In 2022, China declared two gold reserve rises during November and December, totalling 62t. And the announcements broke the PBoC’s silence on gold purchases since September 2019. During a 2015 press conference, the State Administration of Foreign Exchange indicated that it regarded gold as an asset with multiple functions that could benefit its reserve portfolio’s performance. 4
Chart 5: The PBoC’s gold reserves rose again in December
Gold imports fell further in November
China imported 138t of gold in November, 34t higher y-o-y and 8t lower m-o-m (Chart 6). Similar to the previous month, imports continued to moderate m-o-m with the pace of local wholesale gold demand. But the elevated local gold price premium may have encouraged the y-o-y strength.

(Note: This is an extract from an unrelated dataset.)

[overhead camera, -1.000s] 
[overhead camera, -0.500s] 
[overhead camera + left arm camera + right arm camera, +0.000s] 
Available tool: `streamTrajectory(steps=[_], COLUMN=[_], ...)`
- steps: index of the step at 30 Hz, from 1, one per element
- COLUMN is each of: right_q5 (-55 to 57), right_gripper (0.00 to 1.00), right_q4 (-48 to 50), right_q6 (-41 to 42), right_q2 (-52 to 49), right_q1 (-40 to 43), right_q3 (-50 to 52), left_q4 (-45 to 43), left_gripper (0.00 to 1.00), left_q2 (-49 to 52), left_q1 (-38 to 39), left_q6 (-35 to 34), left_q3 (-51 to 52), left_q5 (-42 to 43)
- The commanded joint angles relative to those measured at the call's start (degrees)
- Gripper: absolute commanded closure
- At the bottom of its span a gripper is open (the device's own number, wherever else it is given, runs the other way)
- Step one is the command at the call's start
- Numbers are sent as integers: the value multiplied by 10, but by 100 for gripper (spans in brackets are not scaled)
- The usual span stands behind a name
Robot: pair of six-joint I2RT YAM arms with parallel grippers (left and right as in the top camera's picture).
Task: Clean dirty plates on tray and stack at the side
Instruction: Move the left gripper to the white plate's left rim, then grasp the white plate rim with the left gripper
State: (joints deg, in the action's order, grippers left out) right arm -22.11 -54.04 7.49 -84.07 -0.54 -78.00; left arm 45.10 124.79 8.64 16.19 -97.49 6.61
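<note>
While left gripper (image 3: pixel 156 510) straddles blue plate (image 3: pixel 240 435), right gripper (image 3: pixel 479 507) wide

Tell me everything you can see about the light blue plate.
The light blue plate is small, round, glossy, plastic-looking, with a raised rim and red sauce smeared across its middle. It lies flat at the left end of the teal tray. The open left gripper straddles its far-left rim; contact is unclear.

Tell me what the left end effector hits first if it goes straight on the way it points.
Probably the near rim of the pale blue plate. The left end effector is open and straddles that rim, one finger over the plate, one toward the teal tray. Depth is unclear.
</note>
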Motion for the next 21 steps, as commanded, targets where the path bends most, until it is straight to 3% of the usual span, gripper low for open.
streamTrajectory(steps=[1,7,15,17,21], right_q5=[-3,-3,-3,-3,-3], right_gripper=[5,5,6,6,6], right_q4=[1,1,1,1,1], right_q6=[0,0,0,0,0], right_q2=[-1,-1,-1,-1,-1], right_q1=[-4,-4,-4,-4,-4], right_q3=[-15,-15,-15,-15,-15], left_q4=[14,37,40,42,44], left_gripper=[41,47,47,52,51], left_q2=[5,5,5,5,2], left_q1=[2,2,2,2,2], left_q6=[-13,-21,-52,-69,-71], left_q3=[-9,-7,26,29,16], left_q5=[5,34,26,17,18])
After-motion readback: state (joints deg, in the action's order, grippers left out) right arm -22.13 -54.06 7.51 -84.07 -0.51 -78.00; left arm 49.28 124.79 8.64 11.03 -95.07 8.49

Chart 6: China’s gold imports declined further in November
China’s gold imports under HS7108*
2023 Chinese gold demand outlook
China’s reopening, albeit hasty, should bode well for its economic recovery and gold demand. Even though raging COVID infections initially kept many consumers at home, figures from late December show that economic activity is restoring vitality. According to Bloomberg’s median forecast, China’s GDP growth in 2023 is likely to reach 4.8%, a notable rebound from 2022. This will likely be a key driver in providing support to local gold consumption.
In addition to the removal of COVID restrictions, China’s gold demand may benefit from the government’s efforts to stimulate consumption, as indicated at the year-end Central Economic Work Conference chaired by President Xi. 5
Chart 7: City traffic is increasing
7-day rolling averages of daily subway passenger volumes and the traffic jam index in major cities*
The above-mentioned should support Chinese gold demand’s rebound in 2023 but challenges remain. First, as restrictions are removed, the potential surge in domestic and international travel may impact the budget that consumers have to spend on gold. 6 Second, future waves and virus variants could bring further consumption disruptions, although the impact is likely to diminish as vaccination rates rise and immunity in the general population increases. In general, we expect China’s gold demand in 2023 to rebound from its 2022 low.